TASK TO COMPLETE: Across the whole listing, filter for the string "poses" and copy every line that has it.

● ● ● ●

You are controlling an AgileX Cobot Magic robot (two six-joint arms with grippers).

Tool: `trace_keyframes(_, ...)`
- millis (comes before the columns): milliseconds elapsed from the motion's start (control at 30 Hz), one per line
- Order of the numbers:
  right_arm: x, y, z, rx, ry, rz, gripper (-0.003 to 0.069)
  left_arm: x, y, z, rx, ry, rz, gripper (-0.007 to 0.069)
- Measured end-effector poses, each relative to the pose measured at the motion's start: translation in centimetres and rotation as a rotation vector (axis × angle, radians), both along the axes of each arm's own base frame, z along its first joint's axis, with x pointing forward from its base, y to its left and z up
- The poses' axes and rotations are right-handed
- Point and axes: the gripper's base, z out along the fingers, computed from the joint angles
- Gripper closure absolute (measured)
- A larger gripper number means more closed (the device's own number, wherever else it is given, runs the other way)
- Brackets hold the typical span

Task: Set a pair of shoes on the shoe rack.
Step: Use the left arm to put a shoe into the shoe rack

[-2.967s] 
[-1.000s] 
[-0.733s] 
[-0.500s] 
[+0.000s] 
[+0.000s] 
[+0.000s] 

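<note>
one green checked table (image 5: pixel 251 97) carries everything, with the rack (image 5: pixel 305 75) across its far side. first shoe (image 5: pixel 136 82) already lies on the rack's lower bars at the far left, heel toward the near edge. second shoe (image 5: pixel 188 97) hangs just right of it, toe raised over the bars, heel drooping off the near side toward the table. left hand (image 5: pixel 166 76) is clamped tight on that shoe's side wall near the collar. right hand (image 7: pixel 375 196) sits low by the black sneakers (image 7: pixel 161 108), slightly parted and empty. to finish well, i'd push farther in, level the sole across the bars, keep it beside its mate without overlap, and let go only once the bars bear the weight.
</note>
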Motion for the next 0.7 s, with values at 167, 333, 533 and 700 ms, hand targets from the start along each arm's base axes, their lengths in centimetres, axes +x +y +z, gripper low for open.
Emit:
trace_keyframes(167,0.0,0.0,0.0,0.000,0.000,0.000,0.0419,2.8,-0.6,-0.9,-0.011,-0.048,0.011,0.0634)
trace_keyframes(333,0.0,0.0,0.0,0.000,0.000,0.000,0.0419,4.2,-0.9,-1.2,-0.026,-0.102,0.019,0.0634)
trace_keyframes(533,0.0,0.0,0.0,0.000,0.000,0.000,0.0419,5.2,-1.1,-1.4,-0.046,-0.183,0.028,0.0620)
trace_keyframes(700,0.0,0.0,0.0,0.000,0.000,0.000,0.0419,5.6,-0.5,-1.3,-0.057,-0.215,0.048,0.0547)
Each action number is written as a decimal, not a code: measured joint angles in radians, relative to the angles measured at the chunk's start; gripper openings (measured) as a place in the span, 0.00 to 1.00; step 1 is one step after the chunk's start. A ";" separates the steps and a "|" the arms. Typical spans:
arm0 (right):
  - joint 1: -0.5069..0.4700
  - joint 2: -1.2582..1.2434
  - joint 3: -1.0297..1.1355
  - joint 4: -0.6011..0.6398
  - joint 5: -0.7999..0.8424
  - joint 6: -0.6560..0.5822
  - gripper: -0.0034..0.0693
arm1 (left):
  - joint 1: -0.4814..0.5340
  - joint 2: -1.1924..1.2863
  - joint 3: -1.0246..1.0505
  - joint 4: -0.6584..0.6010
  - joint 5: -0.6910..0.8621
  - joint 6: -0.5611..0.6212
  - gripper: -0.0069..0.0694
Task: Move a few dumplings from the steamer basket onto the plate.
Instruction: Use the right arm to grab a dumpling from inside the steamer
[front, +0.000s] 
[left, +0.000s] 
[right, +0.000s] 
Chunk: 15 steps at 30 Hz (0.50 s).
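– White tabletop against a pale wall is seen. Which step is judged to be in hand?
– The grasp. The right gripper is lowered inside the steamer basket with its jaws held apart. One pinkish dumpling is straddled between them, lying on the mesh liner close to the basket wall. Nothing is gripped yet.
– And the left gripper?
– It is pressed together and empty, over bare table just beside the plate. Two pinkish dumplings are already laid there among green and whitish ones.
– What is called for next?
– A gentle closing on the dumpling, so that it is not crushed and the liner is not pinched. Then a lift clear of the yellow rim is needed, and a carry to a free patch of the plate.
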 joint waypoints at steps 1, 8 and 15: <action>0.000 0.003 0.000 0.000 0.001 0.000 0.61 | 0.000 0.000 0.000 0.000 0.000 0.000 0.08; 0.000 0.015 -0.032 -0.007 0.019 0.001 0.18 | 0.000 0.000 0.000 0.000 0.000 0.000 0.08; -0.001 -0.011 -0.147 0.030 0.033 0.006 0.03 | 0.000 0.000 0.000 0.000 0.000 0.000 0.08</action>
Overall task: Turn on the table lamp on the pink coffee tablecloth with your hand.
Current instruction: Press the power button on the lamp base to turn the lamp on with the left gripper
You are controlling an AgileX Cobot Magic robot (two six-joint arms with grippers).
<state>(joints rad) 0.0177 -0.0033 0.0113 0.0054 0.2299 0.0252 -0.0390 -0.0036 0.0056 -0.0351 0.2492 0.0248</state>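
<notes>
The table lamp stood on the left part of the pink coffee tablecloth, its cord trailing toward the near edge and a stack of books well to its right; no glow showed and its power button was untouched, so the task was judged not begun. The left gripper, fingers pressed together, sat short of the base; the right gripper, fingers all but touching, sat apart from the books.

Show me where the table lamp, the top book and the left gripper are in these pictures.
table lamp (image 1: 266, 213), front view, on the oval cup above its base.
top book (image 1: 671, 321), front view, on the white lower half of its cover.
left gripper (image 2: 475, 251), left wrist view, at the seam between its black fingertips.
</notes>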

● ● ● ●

SOLVED EXERCISE:
- Measured end-effector poses, each relative to the pose measured at the motion's start: translation in centimetres and rotation as a rotation vector (axis × angle, radians), both along the axes of each arm's own base frame, z along its first joint's axis, with x pointing forward from its base, y to its left and z up
- The poses' axes and rotations are right-handed

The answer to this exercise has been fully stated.